Restate all of the data precisely, omitting nothing.

Data section start

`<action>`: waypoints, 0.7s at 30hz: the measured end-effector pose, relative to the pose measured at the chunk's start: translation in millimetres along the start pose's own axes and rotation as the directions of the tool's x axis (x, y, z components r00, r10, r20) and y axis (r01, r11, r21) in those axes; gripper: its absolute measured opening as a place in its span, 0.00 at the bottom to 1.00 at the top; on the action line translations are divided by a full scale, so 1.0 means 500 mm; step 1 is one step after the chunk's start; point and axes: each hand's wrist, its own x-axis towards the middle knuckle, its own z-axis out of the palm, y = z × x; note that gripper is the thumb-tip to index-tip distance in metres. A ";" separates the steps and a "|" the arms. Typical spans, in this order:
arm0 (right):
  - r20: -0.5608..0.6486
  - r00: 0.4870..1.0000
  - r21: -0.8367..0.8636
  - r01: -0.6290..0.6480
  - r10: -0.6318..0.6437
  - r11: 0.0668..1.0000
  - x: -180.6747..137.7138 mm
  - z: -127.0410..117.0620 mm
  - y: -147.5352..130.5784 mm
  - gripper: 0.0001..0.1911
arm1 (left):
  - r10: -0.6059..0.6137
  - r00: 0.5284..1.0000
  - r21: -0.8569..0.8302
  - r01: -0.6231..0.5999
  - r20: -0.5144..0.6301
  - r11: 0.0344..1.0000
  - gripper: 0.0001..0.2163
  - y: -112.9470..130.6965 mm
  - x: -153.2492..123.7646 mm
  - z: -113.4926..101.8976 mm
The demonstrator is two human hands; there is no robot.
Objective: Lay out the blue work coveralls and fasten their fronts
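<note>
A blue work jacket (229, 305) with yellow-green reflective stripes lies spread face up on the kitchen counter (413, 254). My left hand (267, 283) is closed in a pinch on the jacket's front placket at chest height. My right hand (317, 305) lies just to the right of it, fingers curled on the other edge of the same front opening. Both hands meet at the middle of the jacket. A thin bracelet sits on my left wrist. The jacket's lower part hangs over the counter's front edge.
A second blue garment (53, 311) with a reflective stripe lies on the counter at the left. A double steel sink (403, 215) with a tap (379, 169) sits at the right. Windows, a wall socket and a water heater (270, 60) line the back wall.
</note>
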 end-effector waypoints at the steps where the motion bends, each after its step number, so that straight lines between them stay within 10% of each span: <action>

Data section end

* [Problem solution]:
`<action>`: waypoints, 0.7s at 30hz: the measured end-effector pose, relative to the pose measured at the chunk's start: translation in millimetres along the start pose's own axes and rotation as the directions of the tool's x axis (x, y, z components r00, r10, r20) and y axis (r01, r11, r21) in those axes; gripper: its absolute measured opening as a place in its span, 0.00 at the bottom to 1.00 at the top; on the action line translations are divided by a full scale, so 1.0 means 500 mm; step 1 is one step after the chunk's start; point and axes: each hand's wrist, its own x-axis towards the middle knuckle, its own z-axis out of the palm, y = z × x; note that gripper is the thumb-tip to index-tip distance in metres. A ";" separates the steps and a "|" the arms. Typical spans, in this order:
arm0 (right):
  - r20: -0.5608..0.6486
  - r00: 0.4870..1.0000
  - r21: -0.8367..0.8636
  - r01: -0.6290..0.6480
  - r10: -0.6318..0.6437
  - r11: 0.0668..1.0000
  - x: -180.6747..137.7138 mm
  - z: -127.0410..117.0620 mm
  - y: -147.5352..130.5784 mm
  - gripper: 0.0001..0.1911
arm1 (left):
  - r10: -0.6059..0.6137
  - r00: 0.5284..1.0000
  - r21: -0.8569..0.8302
  - r01: -0.6231..0.5999
  - r20: -0.5144..0.6301
  - r11: 0.0344..1.0000
  - gripper: 0.0001..0.2163
  - y: -112.9470..130.6965 mm
  - x: -153.2492..123.7646 mm
  - z: -113.4926..101.8976 mm
The demonstrator is two human hands; there is no robot.
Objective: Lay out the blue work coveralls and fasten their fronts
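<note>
A blue work jacket (229, 305) with yellow-green reflective stripes lies spread face up on the kitchen counter (413, 254). My left hand (267, 283) is closed in a pinch on the jacket's front placket at chest height. My right hand (317, 305) lies just to the right of it, fingers curled on the other edge of the same front opening. Both hands meet at the middle of the jacket. A thin bracelet sits on my left wrist. The jacket's lower part hangs over the counter's front edge.
A second blue garment (53, 311) with a reflective stripe lies on the counter at the left. A double steel sink (403, 215) with a tap (379, 169) sits at the right. Windows, a wall socket and a water heater (270, 60) line the back wall.
</note>
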 end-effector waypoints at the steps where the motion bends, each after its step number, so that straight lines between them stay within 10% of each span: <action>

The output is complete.